Inside Track: A community of support for writers of all ages


Lori Slager expanded the mission of The Sparrows beyond the successful coffee shop business base. Photo by Michael Buck

Like many a bright idea, Lori Slager and her two business partners first came up with the concept for The Sparrows Coffee Tea and Newsstand one night while enjoying a few drinks. Unlike some bright ideas, however, this one didn’t fade with the rising of the sun. Instead, the trio moved forward and opened The Sparrows at 1035 Wealthy St. SE in 2007.

The coffee shop was one of the first new businesses to locate in the now-vibrant section of Wealthy Street. Slager admits she and her partners had no indication the area would become what it has today, and weren’t all that strategic in their choice of location.
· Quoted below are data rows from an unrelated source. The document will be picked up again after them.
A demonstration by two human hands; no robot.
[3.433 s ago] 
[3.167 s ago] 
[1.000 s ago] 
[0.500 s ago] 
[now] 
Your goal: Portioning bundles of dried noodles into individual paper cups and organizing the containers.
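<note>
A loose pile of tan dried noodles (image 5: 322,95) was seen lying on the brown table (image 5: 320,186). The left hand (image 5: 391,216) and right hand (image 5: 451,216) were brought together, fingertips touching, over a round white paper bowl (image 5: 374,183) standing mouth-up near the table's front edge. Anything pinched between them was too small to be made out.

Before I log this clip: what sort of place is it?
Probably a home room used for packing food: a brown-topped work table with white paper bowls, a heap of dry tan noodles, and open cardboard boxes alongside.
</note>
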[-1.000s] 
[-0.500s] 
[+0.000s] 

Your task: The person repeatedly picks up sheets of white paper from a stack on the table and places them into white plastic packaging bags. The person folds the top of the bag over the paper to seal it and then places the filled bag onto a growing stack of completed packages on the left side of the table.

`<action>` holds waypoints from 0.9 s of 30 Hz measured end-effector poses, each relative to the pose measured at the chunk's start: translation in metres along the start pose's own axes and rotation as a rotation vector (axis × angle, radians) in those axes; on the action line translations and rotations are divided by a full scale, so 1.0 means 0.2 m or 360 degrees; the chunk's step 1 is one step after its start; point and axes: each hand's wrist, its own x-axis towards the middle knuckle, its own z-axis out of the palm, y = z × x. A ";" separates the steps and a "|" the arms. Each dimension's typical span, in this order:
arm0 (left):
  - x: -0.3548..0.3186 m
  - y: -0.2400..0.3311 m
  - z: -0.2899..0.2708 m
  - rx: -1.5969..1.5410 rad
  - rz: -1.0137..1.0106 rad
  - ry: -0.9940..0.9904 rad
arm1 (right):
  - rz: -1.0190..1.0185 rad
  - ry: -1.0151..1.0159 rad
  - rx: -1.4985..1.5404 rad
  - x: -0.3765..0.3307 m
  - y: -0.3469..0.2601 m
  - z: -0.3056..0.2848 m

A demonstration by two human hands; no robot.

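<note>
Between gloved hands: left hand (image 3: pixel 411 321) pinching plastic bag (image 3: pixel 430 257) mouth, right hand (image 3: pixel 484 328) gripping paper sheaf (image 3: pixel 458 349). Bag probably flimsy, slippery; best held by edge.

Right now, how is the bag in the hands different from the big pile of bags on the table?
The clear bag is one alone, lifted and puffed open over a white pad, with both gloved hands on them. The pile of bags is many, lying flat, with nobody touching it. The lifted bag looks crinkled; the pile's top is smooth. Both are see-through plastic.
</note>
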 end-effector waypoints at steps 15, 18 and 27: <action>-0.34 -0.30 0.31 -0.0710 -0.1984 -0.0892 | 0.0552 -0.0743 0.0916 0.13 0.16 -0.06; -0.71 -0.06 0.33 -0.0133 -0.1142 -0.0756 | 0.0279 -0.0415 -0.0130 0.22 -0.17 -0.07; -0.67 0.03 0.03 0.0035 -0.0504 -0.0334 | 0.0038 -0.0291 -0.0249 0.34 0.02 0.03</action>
“It was a bit of a fluke that we chose this place,” she said. “We opened a month after the Meanwhile (Bar), so they were working on their space when we were working on our space. At that point there was no traffic on the street — nothing was happening on the street. They had done some work to make the area look nicer, but there weren’t all the restaurants and bustling people yet, and we just happened upon the space and thought it was beautiful.”


The Sparrows, Creative Youth Center
Position: Owner/Founder & Executive Eirector
Age: 34
Birthplace: Oak Lawn, Ill.
Residence: Grands Rapids
Business/Community Involvement: Cook Arts Center, Baxter Community Center.


Slager said in the beginning the difficult part was being recognized as entrepreneurs and business owners due to their ages.

“That was one of the challenges — getting taken seriously. When we first opened, we must have looked like a bunch of kids starting a coffee shop.”

The three co-owners envisioned a place filled with creative types collaborating on projects and sharing ideas, with artists’ work hanging on the walls and music coming from a speaker system. They hoped to create an environment that would serve as a conduit for people to meet and move a lot of cool projects forward.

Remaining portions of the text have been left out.